Fig. 18. Activity of rectus femoris muscle during standing process (subject A).

Figure 19 shows the ratio of muscle activity during standing process between case 2 (with proposed scheme) and case 1 (without proposed scheme). From Fig. 19, our assistive robot used remaining physical strength of subject A, C, D, E, F, G, and H with our proposed control algorithm. On the other hand, subject B did not use own physical strength because she did not incline her upper body during standing motion as shown in Fig. 16. In other word, she failed to stand with her own intention and her motion exceeds the safety tolerance. However, even if she failed, our robot succeeded to assist stand-up motion safely using our proposed assistance scheme. She finished her stand-up motion with our robot, not as shown in Fig. 2.

Fig. 19. The ratio between the activity of rectus femoris muscle at case 2 and case 1. If the value is larger than case 1, case 2 uses larger physical strength comparing with case 1.

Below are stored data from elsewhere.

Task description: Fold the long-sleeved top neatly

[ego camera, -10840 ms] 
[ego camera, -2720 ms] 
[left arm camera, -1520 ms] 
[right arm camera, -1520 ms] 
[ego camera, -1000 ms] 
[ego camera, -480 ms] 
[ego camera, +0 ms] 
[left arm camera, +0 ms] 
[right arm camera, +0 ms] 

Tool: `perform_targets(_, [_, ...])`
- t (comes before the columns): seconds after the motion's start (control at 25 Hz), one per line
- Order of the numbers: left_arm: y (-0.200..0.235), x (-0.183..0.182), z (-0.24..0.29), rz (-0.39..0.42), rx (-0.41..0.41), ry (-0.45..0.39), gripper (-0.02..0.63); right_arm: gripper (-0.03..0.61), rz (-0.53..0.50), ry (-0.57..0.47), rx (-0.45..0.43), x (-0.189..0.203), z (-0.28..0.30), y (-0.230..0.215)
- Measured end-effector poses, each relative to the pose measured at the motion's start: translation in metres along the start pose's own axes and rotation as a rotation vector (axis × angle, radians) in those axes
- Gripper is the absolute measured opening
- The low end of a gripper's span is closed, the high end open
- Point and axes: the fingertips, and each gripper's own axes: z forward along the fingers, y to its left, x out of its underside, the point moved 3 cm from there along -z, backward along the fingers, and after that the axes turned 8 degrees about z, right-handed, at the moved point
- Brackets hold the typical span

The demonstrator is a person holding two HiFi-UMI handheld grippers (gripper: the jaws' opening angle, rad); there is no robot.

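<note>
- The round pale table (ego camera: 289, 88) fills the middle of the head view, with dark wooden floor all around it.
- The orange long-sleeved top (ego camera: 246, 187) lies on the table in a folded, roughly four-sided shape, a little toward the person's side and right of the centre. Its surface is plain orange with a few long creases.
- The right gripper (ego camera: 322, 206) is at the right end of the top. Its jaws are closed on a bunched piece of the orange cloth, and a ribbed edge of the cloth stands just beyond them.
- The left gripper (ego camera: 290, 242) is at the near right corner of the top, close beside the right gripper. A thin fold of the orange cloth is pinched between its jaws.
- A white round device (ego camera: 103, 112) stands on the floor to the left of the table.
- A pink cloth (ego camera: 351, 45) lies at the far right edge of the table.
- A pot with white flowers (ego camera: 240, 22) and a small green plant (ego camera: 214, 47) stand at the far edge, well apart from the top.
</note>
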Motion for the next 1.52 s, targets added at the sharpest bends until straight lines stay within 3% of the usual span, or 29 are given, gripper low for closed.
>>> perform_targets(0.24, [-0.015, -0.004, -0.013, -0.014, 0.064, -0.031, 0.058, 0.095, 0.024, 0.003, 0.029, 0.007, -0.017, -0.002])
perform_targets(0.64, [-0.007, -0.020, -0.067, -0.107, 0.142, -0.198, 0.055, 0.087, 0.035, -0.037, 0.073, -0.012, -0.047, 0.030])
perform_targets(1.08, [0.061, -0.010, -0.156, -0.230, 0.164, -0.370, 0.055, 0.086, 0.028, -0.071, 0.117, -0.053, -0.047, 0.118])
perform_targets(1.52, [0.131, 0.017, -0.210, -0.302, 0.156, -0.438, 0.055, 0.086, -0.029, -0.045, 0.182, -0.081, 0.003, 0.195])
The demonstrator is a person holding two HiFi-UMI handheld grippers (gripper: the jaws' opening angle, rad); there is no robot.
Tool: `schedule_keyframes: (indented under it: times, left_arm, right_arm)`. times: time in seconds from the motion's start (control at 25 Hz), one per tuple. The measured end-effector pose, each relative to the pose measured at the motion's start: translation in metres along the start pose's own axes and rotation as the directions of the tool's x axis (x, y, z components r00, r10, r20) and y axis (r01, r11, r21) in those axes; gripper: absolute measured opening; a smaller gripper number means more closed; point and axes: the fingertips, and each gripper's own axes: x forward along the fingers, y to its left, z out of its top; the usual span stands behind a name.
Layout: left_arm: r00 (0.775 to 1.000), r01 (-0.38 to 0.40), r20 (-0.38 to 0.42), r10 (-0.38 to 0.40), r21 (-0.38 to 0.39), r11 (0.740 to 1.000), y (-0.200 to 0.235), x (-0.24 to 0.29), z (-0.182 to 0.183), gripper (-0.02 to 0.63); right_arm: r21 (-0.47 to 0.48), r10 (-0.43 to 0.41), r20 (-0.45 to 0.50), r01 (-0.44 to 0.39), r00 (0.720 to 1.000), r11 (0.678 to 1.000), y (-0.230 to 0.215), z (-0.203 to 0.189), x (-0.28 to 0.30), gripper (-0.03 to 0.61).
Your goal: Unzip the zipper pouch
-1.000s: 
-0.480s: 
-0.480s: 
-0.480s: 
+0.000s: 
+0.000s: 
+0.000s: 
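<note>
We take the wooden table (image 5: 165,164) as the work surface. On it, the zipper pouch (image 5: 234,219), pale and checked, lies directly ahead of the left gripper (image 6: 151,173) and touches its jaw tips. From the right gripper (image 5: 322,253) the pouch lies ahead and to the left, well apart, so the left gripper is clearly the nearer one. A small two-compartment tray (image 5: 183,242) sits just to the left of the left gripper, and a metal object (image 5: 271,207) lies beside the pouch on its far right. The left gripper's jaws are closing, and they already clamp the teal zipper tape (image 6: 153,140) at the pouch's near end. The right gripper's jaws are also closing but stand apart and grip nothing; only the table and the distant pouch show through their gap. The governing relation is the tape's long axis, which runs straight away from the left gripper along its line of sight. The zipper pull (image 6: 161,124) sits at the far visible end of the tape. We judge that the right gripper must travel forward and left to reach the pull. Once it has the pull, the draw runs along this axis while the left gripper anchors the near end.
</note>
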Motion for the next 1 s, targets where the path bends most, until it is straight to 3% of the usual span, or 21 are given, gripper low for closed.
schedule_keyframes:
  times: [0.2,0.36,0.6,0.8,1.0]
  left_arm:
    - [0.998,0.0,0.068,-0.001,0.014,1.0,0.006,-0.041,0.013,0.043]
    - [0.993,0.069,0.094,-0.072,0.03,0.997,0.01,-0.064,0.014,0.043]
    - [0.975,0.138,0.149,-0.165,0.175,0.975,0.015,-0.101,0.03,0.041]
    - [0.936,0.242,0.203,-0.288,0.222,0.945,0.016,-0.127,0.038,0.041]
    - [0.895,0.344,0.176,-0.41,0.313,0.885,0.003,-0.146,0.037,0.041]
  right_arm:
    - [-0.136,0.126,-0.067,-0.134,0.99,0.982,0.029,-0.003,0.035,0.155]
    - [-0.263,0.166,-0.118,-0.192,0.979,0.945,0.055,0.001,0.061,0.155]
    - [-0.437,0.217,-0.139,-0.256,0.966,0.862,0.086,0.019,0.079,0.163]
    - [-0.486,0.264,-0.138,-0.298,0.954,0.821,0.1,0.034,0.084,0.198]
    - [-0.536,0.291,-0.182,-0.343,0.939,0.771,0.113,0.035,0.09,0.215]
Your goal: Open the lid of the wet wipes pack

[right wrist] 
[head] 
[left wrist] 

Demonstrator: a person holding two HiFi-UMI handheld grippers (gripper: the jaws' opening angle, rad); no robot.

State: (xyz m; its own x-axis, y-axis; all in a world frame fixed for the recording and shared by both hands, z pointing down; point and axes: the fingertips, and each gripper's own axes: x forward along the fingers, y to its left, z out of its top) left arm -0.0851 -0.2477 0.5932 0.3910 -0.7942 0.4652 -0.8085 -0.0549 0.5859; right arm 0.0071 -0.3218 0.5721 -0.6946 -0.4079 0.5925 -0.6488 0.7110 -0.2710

According to these results, our robot succeeds to provide assistance to subjects while also allowing them to use their own physical strength. Furthermore, even in an unsuitable movement, our robot succeeded to assist the patients and finish their standing motion safely.

VI.CONCLUSION

This paper proposed a novel standing assistance scheme, which allowed patients to maximize the use of their physical strength. To realize this, we proposed posture estimation scheme with low-cost sensors and voluntary movement evaluating method from the view point of safety “motion” tolerance. Our novel assistance control scheme selected more appropriate control method from position and damping control using safety “motion” tolerance as an index. Furthermore, our proposed control scheme switched between both control methods appropriately according to the risk of each phase of the standing movement. We conducted practical experiments to confirm the efficiency of the proposed idea implemented in our prototype of a robotic standing assistance device.